Laborers in the Yakima Valley earn a median hourly wage of $13.16. Some earn more doing piece work, earning anywhere from $20 to $28 for each bin of apples picked. An average picker can complete six or seven bins a day while a fast picker can complete 10 or more, Saunders said.

Saunders hired 200 pickers this season, and said he could have easily used an additional 100.

“The way the food came on this year, I could have easily used 300 pickers,” he said.

Filling the labor gap

Some growers are relying more on the H-2A guest worker program that provides immigrants temporary work permits. In 2015, more than 12,000 of the state’s 96,000 farm laborers were obtained through the H-2A program, according to Employment Security’s most recent annual agricultural workforce report.

Saunders doesn’t use the H-2A program because of the additional costs associated with it. Growers have to provide workers with housing, transportation and premium wages. He estimates using the H-2A program would cost him anywhere from $15,000 to $20,000 per worker the first year in startup costs. That doesn’t include wages and the annual cost of transportation, meals and housing maintenance each year.

“You have to build housing, restrooms, kitchen facilities and buy buses,” he said.

A simpler program allowing workers into the country until the work is done is needed, he said.

“It’s a program we really don’t need,” he said. “What we need is an allotment of workers allowed to come into the county – a work visa that gives them some legality here.”

But these laborers, who are largely undocumented, are most vulnerable to wage and hour theft and often don’t understand their rights as workers – there should be assurances built into the system for them, said David Morales, commissioner with the state’s Commission on Hispanic Affairs.

Too often workers are promised one wage only to find later they’re being paid less, he said.

“You promise a certain wage and change it later,” he said, “Most common is minimum wage theft – they don’t get it for all the hours they work.”

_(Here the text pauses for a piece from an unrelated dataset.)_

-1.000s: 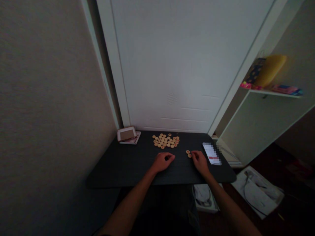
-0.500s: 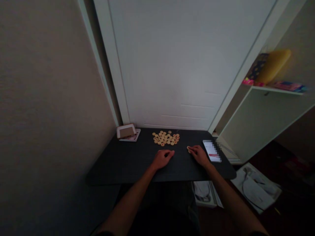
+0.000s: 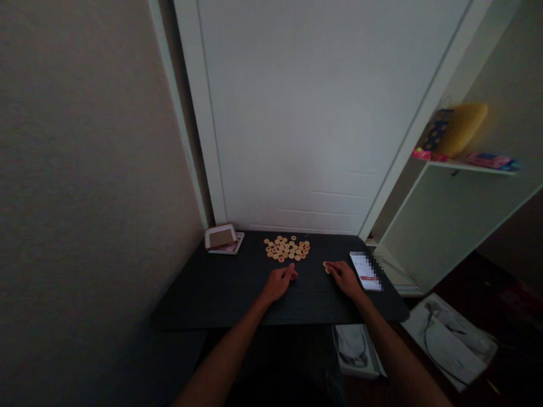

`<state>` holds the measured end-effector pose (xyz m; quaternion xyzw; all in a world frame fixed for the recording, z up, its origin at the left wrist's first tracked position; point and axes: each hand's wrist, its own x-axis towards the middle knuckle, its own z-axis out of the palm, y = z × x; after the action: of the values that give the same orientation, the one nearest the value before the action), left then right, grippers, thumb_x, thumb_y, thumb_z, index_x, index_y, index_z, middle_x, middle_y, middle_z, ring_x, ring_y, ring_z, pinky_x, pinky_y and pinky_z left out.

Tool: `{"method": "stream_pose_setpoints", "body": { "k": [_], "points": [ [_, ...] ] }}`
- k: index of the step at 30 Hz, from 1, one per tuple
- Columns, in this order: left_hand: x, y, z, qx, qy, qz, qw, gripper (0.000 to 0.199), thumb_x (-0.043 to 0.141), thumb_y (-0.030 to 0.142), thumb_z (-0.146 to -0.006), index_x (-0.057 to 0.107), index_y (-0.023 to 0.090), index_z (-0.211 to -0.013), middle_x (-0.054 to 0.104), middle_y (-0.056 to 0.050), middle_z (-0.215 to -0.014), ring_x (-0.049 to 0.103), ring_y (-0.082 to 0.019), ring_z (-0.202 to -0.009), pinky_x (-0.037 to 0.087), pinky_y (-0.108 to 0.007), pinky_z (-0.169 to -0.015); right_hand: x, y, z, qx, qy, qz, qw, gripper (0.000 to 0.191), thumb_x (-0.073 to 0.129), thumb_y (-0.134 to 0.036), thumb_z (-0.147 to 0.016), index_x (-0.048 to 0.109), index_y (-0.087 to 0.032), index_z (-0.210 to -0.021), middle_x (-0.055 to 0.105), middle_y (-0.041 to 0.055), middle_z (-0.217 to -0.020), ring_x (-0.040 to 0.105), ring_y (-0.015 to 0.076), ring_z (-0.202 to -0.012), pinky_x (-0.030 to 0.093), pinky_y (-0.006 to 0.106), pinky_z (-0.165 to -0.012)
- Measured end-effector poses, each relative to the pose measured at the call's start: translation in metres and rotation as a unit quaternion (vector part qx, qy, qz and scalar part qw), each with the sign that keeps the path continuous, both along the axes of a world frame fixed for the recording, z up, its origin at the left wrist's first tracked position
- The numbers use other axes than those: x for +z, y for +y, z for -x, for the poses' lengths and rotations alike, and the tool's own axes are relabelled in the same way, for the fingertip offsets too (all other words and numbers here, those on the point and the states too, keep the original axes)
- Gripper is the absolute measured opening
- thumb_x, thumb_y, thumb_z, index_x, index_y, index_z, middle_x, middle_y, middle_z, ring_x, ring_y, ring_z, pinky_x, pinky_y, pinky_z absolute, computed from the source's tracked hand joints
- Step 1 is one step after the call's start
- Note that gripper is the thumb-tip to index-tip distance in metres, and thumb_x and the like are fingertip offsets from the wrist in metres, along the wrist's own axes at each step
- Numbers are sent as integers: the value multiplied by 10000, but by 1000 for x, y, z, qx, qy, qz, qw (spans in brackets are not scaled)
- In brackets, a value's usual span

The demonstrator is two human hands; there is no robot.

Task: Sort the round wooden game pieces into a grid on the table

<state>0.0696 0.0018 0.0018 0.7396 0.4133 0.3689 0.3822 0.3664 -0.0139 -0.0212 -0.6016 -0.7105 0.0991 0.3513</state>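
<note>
A cluster of round, pale wooden xiangqi pieces (image 3: pixel 286 249), several with red markings, lies toward the back of the dark table (image 3: pixel 203 294). Just in front of it, my left hand (image 3: pixel 279 282) is closed, thumb on top and fingers curled under. Whatever it may hold is hidden. Farther right, my right hand (image 3: pixel 343 277) has its fingertips closed on a xiangqi piece (image 3: pixel 326 264) at the tabletop. Another piece lies close by there, partly covered by the fingers.
A phone (image 3: pixel 365 271) with a lit screen lies right of my right hand. Stacked framed boxes (image 3: pixel 224 238) occupy the back left corner. A white door (image 3: pixel 288 113) stands behind the table, with a shelf unit (image 3: pixel 462 220) at right and white boxes (image 3: pixel 449 339) on the floor.
The view has tilted up slightly, so everything sits lower. My left hand has turned and its thumb and fingers have drawn together. My right hand stays at the pieces beside the phone.
</note>
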Motion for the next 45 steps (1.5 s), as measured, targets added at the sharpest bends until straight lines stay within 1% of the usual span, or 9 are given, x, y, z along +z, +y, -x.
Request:
{"method": "stream_pose_setpoints", "body": {
  "k": [4, 7, 11, 14, 17, 24, 29, 37, 45],
  "points": [
    [2, 12, 7, 25, -8, -22, 999, 501, 325, 497, -960, 711, 180, -920, 740, -54, -907, 677, -187, -833, 520, -305, -781, 3, -4, 7, -21, 23, -35, 999, 349, 488, -437, -931, 702, -231, -1114, 664, 85, -983, 625, 223, -889, 510, 367, -821],
    [6, 23, 18, 76, 35, -120, 989, 307, 467, 402, -923, 689, 209, -1011, 711, -56, -1011, 642, -205, -934, 492, -340, -865, 4, -12, 17, -41, 37, -74, 996, 332, 489, -422, -936, 701, -220, -1091, 655, 99, -987, 623, 231, -893, 516, 379, -826],
    [13, 29, 34, 117, 163, -230, 952, 234, 533, 301, -898, 675, 245, -1075, 651, -84, -1079, 565, -257, -1043, 427, -411, -932, 8, -23, 37, -48, 26, -124, 991, 295, 458, -370, -958, 683, -230, -1088, 629, 108, -1013, 609, 238, -925, 505, 394, -876],
    [14, 23, 37, 106, 248, -261, 927, 231, 543, 282, -894, 677, 266, -1080, 624, -100, -1070, 533, -288, -1055, 415, -431, -894, 10, -26, 60, -21, 1, -145, 989, 265, 457, -322, -958, 671, -239, -1092, 611, 109, -1058, 584, 245, -1002, 492, 398, -914],
    [13, 14, 35, 105, 271, -274, 917, 241, 527, 281, -909, 661, 275, -1109, 612, -97, -1076, 521, -284, -1069, 406, -421, -880, 10, -25, 84, 20, -20, -142, 989, 243, 483, -275, -940, 669, -239, -1093, 612, 99, -1046, 577, 243, -1010, 487, 403, -922],
    [7, -2, 31, 21, 248, -269, 930, 203, 513, 281, -930, 666, 277, -1063, 645, -51, -1153, 539, -239, -1080, 414, -378, -895, 14, -15, 121, 50, 12, -126, 991, 254, 497, -189, -914, 660, -229, -1104, 629, 92, -1035, 595, 228, -978, 505, 378, -886],
    [-1, -5, 32, 13, 216, -242, 946, 191, 519, 300, -931, 665, 292, -1054, 684, -26, -1087, 577, -222, -1029, 436, -360, -882, 9, -12, 138, 63, 14, -114, 991, 267, 507, -168, -904, 646, -232, -1123, 662, 80, -1033, 601, 228, -989, 501, 370, -883],
    [-3, -6, 23, 23, 139, -191, 971, 173, 543, 312, -904, 654, 266, -1028, 686, -30, -1059, 617, -211, -997, 467, -354, -905, 3, -7, 139, 33, 25, -98, 994, 213, 526, -194, -909, 677, -231, -1055, 699, 68, -1002, 611, 235, -965, 464, 386, -894],
    [-6, -3, 17, 17, 33, -70, 997, 252, 564, 408, -877, 644, 231, -1038, 719, -43, -1012, 685, -192, -907, 546, -344, -852, 7, -12, 136, 64, 33, -67, 995, 137, 577, -261, -901, 695, -262, -972, 719, 28, -951, 623, 221, -915, 457, 368, -862]
  ]
}}
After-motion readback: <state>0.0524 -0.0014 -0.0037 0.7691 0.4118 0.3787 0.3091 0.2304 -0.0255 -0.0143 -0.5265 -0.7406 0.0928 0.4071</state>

His office also has learned that some farmers discourage laborers from reporting work injuries to the state, or even fail to explain to them their rights regarding workplace injuries.

“My biggest concern as a commissioner for the Hispanic Affairs is that local farm workers’ rights are being protected, and I think we have a long way to go with that,” Morales said.

Grower Rob Valicoff, president of Valicoff Fruit, said he treats his workers fairly and the cost of implementing the H-2A program is too high.

One difficulty, he said, is farmers are not allowed to ask workers whether they’re in the country legally – they have to accept the documentation provided in the hiring process.

Valicoff said he saw issues with immigration and labor coming when President Ronald Reagan signed the Immigration Reform and Control Act into law in 1986. The act ultimately granted millions of illegal immigrants amnesty.

“We’ve basically built an infrastructure in agriculture on a fraudulent workforce,” Valifcoff said. “This is what people didn’t get. In 1986, we knew that we were going to have a train wreck down the road.”

Establishing a smoother guest worker path may help, but won’t completely solve the problem, Gallardo said.

With an improving economy in Mexico, attitudes toward working in the U.S. are starting to change, she said.

According to the Pew study, 33 percent of adults in Mexico view life there as equivalent to life for those who move to the U.S. That finding represents a 10 percent shift from a 2007 survey.

“As Mexico continues its economic competitiveness, there’s going to be more competition for labor,” she said. “Even though wages are higher here, (workers) are less likely to come because of violence at the border and all the problems in the U.S. politically over immigration.”

While a guest worker program will help, there will be more reliance on machines to do the work, Gallardo said. “The solution has become less dependent on labor,” she said. “The solution is mechanization.”